### [ASSIGNMENT]
Could you report every line of the listing below that holds the word "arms"?

### [DATASET RECORDS]

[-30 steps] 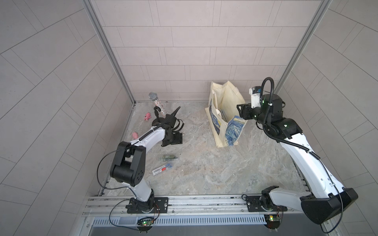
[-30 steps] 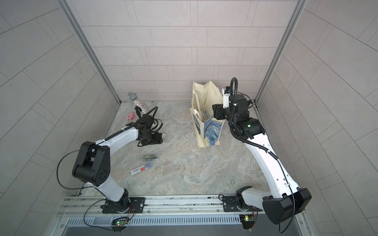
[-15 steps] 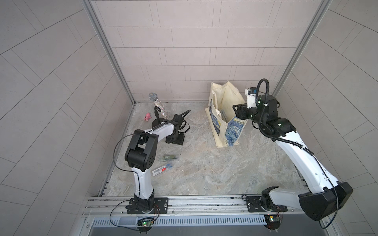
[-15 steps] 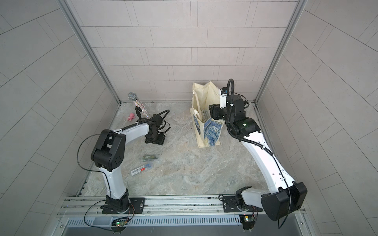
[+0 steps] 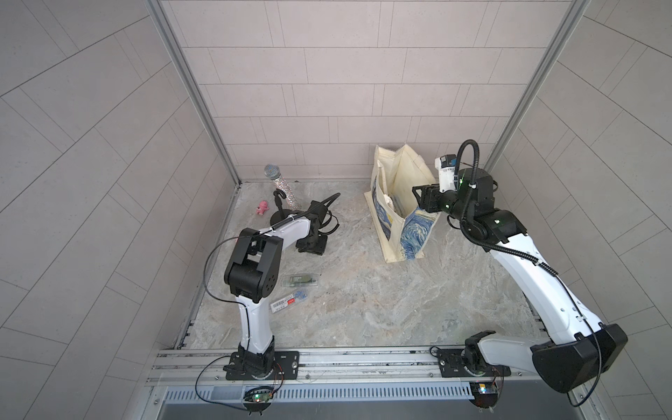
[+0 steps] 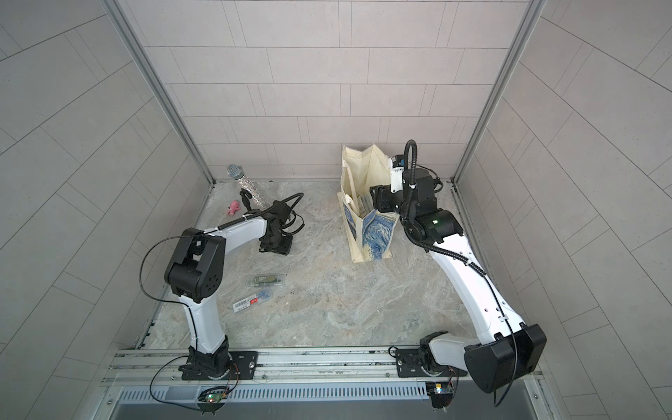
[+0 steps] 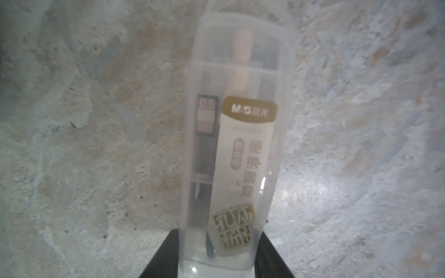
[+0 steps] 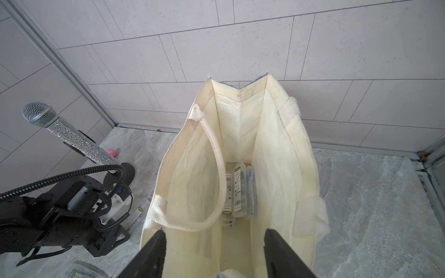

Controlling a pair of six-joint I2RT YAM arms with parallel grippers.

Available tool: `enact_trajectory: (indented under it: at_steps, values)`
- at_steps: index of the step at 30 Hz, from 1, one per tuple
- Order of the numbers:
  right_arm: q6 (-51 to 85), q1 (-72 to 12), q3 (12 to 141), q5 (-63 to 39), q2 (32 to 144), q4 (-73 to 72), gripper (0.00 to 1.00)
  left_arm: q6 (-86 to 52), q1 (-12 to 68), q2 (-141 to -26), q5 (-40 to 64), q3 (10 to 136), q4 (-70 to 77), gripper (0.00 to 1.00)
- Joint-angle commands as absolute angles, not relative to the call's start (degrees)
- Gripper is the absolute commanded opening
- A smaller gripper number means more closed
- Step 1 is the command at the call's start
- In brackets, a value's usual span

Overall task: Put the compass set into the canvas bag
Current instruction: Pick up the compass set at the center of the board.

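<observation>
L gripper [image 7: 219,233] clamped on case [image 7: 238,144] end, frame centre; advise slow, level lift. R gripper [image 8: 214,232] jaws apart, empty, over bag [image 8: 301,168] mouth.

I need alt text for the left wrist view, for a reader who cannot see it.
The left end effector is shut on the compass set, a translucent plastic case with a white and gold printed label, held at one end between two dark fingers. Behind it is a grey and beige marbled table, slightly blurred.
</observation>
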State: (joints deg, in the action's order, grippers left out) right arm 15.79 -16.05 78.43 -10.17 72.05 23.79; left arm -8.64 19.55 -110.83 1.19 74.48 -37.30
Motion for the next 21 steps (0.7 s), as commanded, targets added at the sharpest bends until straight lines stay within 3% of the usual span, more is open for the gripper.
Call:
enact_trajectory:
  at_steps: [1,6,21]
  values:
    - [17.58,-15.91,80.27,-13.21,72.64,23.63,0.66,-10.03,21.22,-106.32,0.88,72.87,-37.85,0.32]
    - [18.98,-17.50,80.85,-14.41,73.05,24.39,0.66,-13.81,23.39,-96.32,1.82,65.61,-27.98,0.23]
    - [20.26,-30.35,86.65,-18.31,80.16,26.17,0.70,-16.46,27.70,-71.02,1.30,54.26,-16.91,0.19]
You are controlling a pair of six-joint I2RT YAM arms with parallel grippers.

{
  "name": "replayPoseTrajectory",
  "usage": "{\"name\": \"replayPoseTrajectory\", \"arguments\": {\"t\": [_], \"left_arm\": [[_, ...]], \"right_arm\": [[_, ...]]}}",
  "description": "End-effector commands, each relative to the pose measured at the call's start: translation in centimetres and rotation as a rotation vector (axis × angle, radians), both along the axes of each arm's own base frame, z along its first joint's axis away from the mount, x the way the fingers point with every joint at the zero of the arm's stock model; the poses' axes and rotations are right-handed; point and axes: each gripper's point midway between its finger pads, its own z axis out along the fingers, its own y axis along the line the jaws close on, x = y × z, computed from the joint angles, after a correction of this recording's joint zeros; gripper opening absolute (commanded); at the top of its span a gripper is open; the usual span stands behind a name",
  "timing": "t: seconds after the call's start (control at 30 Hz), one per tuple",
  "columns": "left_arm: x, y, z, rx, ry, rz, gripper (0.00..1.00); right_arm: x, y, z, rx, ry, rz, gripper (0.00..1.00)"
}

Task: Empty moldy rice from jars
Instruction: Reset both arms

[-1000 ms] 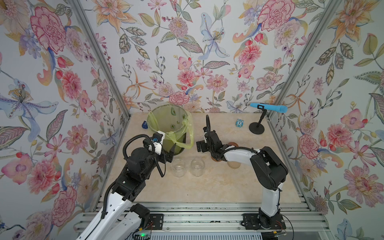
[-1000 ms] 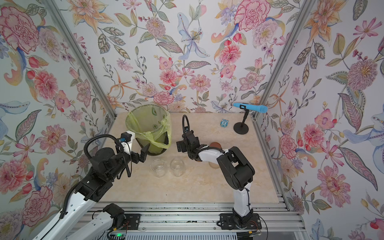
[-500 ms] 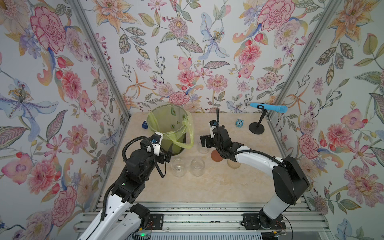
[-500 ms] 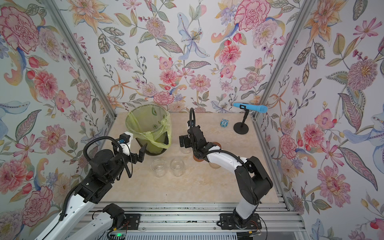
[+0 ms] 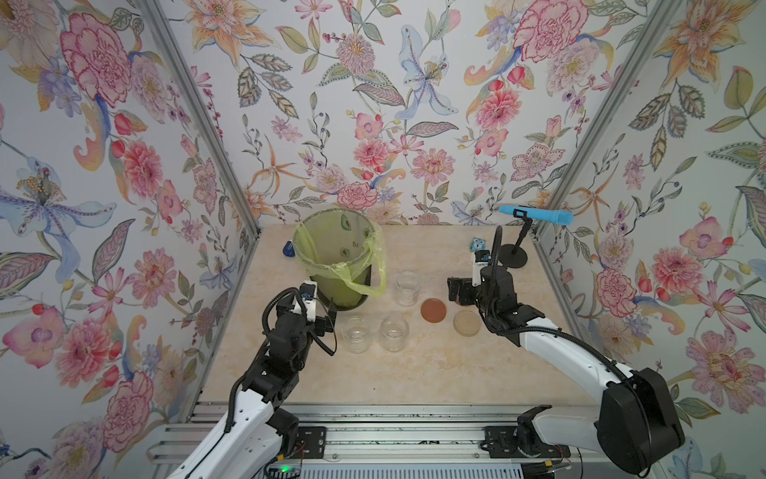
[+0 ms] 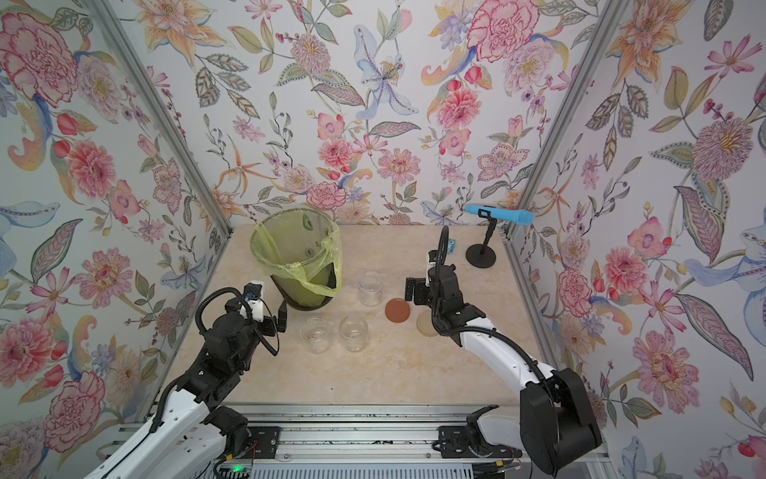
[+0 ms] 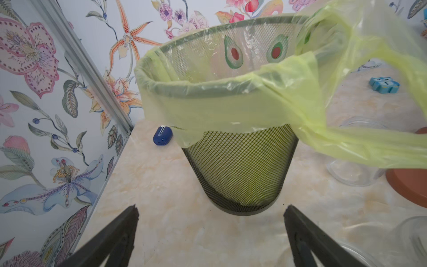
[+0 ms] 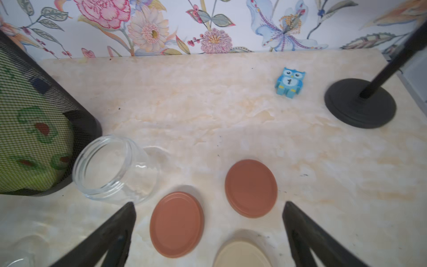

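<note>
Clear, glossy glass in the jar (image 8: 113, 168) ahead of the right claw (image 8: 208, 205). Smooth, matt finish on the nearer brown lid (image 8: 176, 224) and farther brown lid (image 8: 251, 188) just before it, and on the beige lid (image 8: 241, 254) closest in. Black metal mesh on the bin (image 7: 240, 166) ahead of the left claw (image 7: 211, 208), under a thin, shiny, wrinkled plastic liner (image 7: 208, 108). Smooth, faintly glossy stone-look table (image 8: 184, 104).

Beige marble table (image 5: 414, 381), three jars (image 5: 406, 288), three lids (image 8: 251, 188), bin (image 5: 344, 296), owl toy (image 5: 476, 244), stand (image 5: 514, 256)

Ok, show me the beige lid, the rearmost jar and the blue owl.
beige lid (image 5: 467, 323), in a top view, centre of its face.
rearmost jar (image 5: 407, 289), in a top view, middle of its glass.
blue owl (image 8: 289, 81), right wrist view, its numbered belly.
</note>
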Motion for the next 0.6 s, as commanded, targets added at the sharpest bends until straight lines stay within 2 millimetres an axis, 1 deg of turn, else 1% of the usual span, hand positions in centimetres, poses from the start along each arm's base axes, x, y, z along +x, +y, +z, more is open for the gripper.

### [OUTPUT OF THE EXERCISE]
Controlling a pair of six-joint I2RT YAM arms with parallel grippers.
You are controlling a pair of six-joint I2RT YAM arms with parallel grippers.
Instruction: Reset both arms

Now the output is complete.